Recent weeks saw multiple large cryptocurrency exchanges, all lacking legal sanctity, broadcast a plethora of advertisements across mediums. Their efforts did make an impact, as the number of cryptocurrency purchasers burgeoned during these times. Some among them were even underage. The volatility of these digital instruments led to a few short-term, credulous investors experience steep losses. Amidst the excitement, many ignorant investors were duped by ‘get rich quick’ scams. Sadly, the lack of a regulatory framework meant that none of these victims even had a channel for filing their grievances.
These digital instruments, beyond the ambit of taxation, could be used as an avenue to transfer unaccounted, and anonymous amounts across geographical borders. These could be used to support any anti-social or anti-national activity, including money laundering and terrorism.

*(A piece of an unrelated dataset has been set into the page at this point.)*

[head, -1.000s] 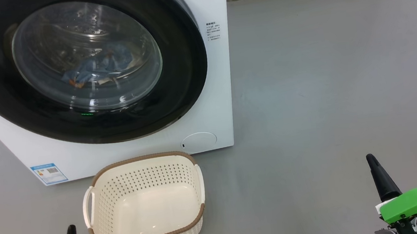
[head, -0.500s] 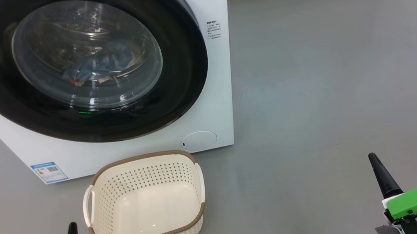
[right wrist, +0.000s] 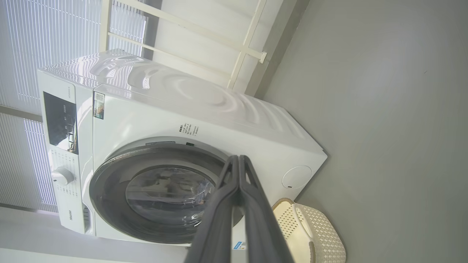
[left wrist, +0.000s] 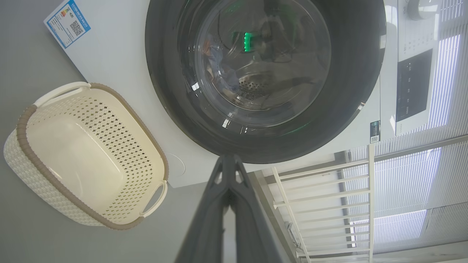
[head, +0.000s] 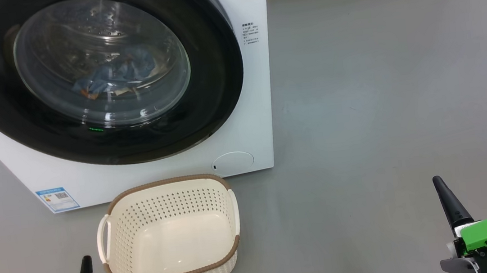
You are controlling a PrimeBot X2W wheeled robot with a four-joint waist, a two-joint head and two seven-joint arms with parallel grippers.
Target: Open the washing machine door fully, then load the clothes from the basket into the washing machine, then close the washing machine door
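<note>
— Where did we find the clothes (head: 115,75)?
— We saw them through the glass of the washing machine door (head: 219,75), lying low in the drum, blue with a little orange. The door sat flush against the white washing machine (head: 261,107), closed.
— And the basket (head: 164,181)?
— It stood upright on the grey floor (head: 379,95) just in front of the machine, near the round flap (head: 232,163), and we saw its bare cream bottom.
— How did we read the left end effector (left wrist: 227,159)?
— Closed, its two dark fingers pressed together to a point and gripping nothing. It hung just left of the basket, beside the white handle, apart from it.
— The right end effector (right wrist: 238,159)?
— Closed as well, fingers together, holding nothing. We saw it well to the right of the basket, over bare floor, its tip pointing towards the machine.
— Anything else we noted?
— A blue label sticker (head: 58,199) at the lower left corner of the machine's front.
</note>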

Despite cryptocurrencies associated with the aforementioned gravest of dangers, democracies across the globe, including the United States, Japan, Singapore, and the European Union have never resorted to a ban. However, they are all still experimenting with various recipes of regulations. This is because of the promise and potential of the BlockChain technology underlying these digital instruments. This revolutionary technology could decentralise, and democratise our digital realm, create trillions of additional value, all the while making the resultant digital economy more redistributive and fairer. However, it is impossible to build BlockChain networks, without distributing Coins and Tokens to its participating developers and entrepreneurs.
India would do well to study some of the legislations enacted in other global innovation hubs, and create a viable regulatory framework, without creating an environment that would stifle the rapidly growing BlockChain ecosystem. Former Reserve Bank Governor D. Subbarao recommended categorising these instruments as assets. He also suggested the banning of these instruments as legal tender.

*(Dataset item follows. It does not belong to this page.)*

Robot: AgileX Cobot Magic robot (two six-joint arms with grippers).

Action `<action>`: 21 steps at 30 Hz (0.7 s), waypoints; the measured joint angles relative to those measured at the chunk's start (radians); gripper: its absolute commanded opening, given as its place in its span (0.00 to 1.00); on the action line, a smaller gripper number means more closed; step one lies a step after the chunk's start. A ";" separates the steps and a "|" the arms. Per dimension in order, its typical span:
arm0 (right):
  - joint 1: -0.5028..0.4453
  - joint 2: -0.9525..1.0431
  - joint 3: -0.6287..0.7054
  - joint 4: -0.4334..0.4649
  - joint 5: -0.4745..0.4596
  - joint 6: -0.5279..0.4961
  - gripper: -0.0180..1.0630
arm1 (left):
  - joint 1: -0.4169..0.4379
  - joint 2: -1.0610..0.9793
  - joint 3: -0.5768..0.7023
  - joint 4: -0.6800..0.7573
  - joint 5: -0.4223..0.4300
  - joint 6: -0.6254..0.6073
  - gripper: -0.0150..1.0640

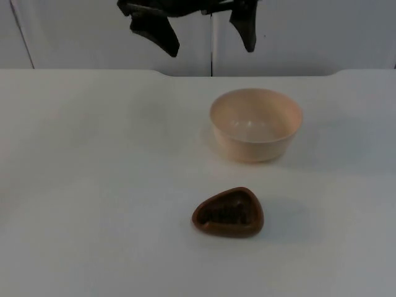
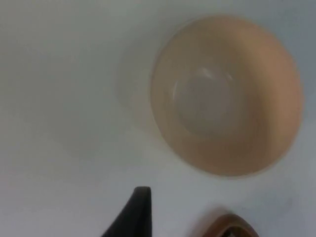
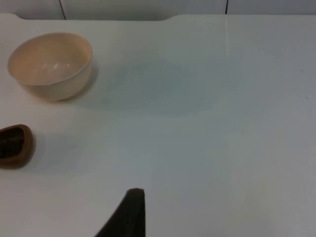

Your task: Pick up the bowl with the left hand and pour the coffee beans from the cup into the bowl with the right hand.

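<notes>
Bowl (image 1: 255, 124) and cup (image 1: 228, 213) both stand untouched on the white table (image 1: 93, 185) as the job sits at its opening step, the left arm's reach for the bowl. Left gripper (image 1: 154, 28) hangs high at the far edge of the table, before the grey partition wall (image 1: 309, 31); whether it is released or clenched cannot be told. From it, the peach-coloured bowl lies below and a little to one side, upright and empty, its pale bottom bare in the left wrist view (image 2: 224, 96), with the cup's brown rim (image 2: 229, 224) just beyond the bowl. Right gripper (image 1: 244, 21) waits near the left one at the wall, its state likewise impossible to tell; the bowl (image 3: 51, 64) and the brown, rounded-triangular cup (image 3: 15, 145) of dark coffee beans (image 1: 228, 215) both lie well off to its side, the cup apart from the bowl and nearer the table's front. Next, by this reading, the left gripper must descend to the bowl's rim, take hold of the wall and lift, before the right arm goes for the cup.
</notes>
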 measured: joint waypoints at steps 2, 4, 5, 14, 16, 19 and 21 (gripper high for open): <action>0.000 0.000 0.000 0.000 0.000 0.000 0.99 | 0.000 0.033 -0.013 0.003 -0.012 -0.024 0.93; 0.000 0.000 0.000 0.000 0.000 0.000 0.99 | 0.000 0.048 -0.020 0.006 -0.015 -0.037 0.93; 0.000 0.000 0.000 0.000 0.000 0.000 0.99 | 0.000 0.064 -0.032 0.011 -0.017 -0.050 0.93; 0.000 0.000 0.000 0.000 0.000 0.000 0.99 | 0.042 0.182 -0.125 0.034 -0.034 -0.157 0.93; 0.000 0.000 0.000 0.000 0.000 0.000 0.99 | 0.059 0.196 -0.129 -0.015 -0.034 -0.146 0.93; 0.000 0.000 0.000 0.000 0.000 0.000 0.99 | 0.118 0.233 -0.136 -0.165 -0.034 -0.075 0.93; 0.000 0.000 0.000 0.000 0.000 0.000 0.99 | 0.131 0.245 -0.136 -0.182 -0.036 -0.060 0.93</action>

China, meanwhile, has banned all private cryptocurrency activities within its boundaries. It is also the first major power to launch its own central bank-backed digital currency, the digital yuan. Their restricted digital currency architecture could some day allow each and every digital transaction to be tracked, and stored as tamper proof ledgers. These instruments could also allow our next-door neighbour to bypass the SWIFT payment system, and transact with countries facing American sanctions, without impediments.

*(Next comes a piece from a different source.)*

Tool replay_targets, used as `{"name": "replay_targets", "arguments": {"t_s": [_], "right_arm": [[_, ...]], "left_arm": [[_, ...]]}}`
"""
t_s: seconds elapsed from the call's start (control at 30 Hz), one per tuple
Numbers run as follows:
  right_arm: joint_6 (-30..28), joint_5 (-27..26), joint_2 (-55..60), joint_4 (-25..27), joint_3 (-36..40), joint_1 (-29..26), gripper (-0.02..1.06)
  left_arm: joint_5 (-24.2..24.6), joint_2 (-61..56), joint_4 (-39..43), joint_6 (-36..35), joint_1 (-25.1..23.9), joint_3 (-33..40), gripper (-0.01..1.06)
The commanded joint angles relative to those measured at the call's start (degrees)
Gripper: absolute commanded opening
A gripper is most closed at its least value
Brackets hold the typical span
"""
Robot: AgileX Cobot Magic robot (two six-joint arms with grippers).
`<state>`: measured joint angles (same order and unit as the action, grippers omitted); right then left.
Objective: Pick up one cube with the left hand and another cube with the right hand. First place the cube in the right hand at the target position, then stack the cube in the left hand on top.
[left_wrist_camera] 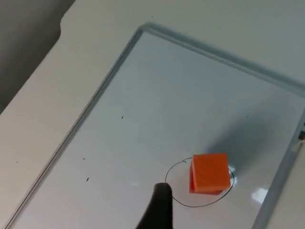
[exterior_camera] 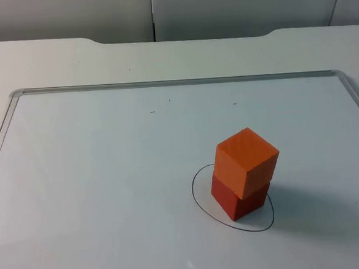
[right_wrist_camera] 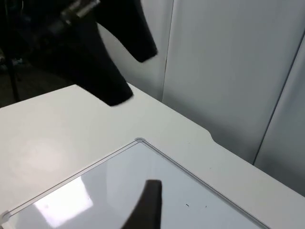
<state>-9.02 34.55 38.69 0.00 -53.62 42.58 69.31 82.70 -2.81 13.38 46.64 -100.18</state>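
Left claw (left_wrist_camera: 159, 210) state cannot be told; orange cube (left_wrist_camera: 209, 172) sits just beyond it, stacked on red cube (exterior_camera: 238, 199).

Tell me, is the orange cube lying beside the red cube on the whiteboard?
No, the orange cube sits on top of the red cube.

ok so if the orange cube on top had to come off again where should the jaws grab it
Take the orange cube from straight above, jaws closing on two opposite vertical side faces, near its upper half. It sits turned corner-on in the top view and a little askew on the red cube inside the drawn circle, so rotate the wrist to match its faces; a sideways approach would probably push the stack over.
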Motion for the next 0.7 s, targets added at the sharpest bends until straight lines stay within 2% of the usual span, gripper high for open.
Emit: {"name": "replay_targets", "arguments": {"t_s": [0.0, 0.17, 0.2, 0.33, 0.37, 0.4, 0.47, 0.53, 0.57, 0.67], "right_arm": [[-0.66, -0.51, 0.02, 0.0, 0.32, 0.23, 0.82], [-0.66, 0.14, 0.02, 0.0, 0.58, 0.23, 0.82], [-0.66, 0.14, 0.02, 0.0, 0.58, 0.23, 0.82], [-0.66, -0.85, -0.1, 0.66, 3.86, 0.23, 0.82], [-0.66, -1.53, -0.1, 1.39, 5.2, 0.23, 0.82], [-0.66, -1.53, -0.1, 1.39, 5.2, 0.23, 0.82], [-0.66, -3.17, -0.1, 2.73, 7.73, 0.23, 0.82], [-2.62, -3.28, -0.1, 5.06, 9.08, 0.23, 0.82], [-2.62, -3.28, -0.1, 5.06, 9.08, 0.23, 0.82], [-8.84, -2.9, -0.1, 11.01, 10.22, 0.23, 0.82]], "left_arm": [[-0.16, -4.39, 0.39, -0.42, 0.41, 3.98, 0.77], [-7.84, -17.24, 0.39, -0.42, 0.41, 22.3, 0.77], [-7.84, -17.24, 0.39, -0.42, 0.41, 22.3, 0.77], [-13.53, -28.74, 0.39, -2.46, 0.41, 37.85, 0.77], [-13.82, -31.26, 0.39, -3.2, 0.41, 40.81, 0.77], [-13.82, -31.26, 0.39, -3.2, 0.41, 40.81, 0.77], [-13.94, -37.22, 0.39, -5.23, 0.41, 46.93, 0.77], [-13.7, -43.19, 0.39, -7.87, 0.41, 51.27, 0.77], [-13.7, -43.19, 0.39, -7.87, 0.41, 51.27, 0.77], [-13.66, -54.64, 0.26, -11.13, 0.41, 57.35, 0.77]]}}
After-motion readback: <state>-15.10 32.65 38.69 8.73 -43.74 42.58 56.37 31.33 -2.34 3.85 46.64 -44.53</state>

The Chinese authorities are also heavily cracking down on its internal consumer tech sector, and are creating mechanisms that ease the collectivisation of their citizen data. These databases when integrated with their already existing social credit systems would transfigure into an ironclad tool of societal control.
Prime Minister Narendra Modi, while addressing a recent summit on emerging technologies, had given a clarion call to all participating nations to use technology to build a world that ‘reflects democratic ideals and vision’. He also warned the gathering on the dangers of weaponisation of technology and data. Meanwhile, his administration has drafted bills that would lead to further suppression of the functioning and innovativeness of our private tech sector. They would also accelerate the centralisation of citizen registries, and enhance the government’s surveillance and monitoring capability. As India strives to reap benefits of unlocking the potential of next generation technologies, it is caustically following a course similar to that of the Middle Kingdom, by expunging two of the most liberating characteristics of these innovations - decentralisation, and democratisation.
Anil K. Antony is Kerala Pradesh Congress Commitee digital media cell convenor, and national co-coordinator of social media and digital communications department.
The opinions expressed in this article are those of the author's and do not purport to reflect the opinions or views of THE WEEK.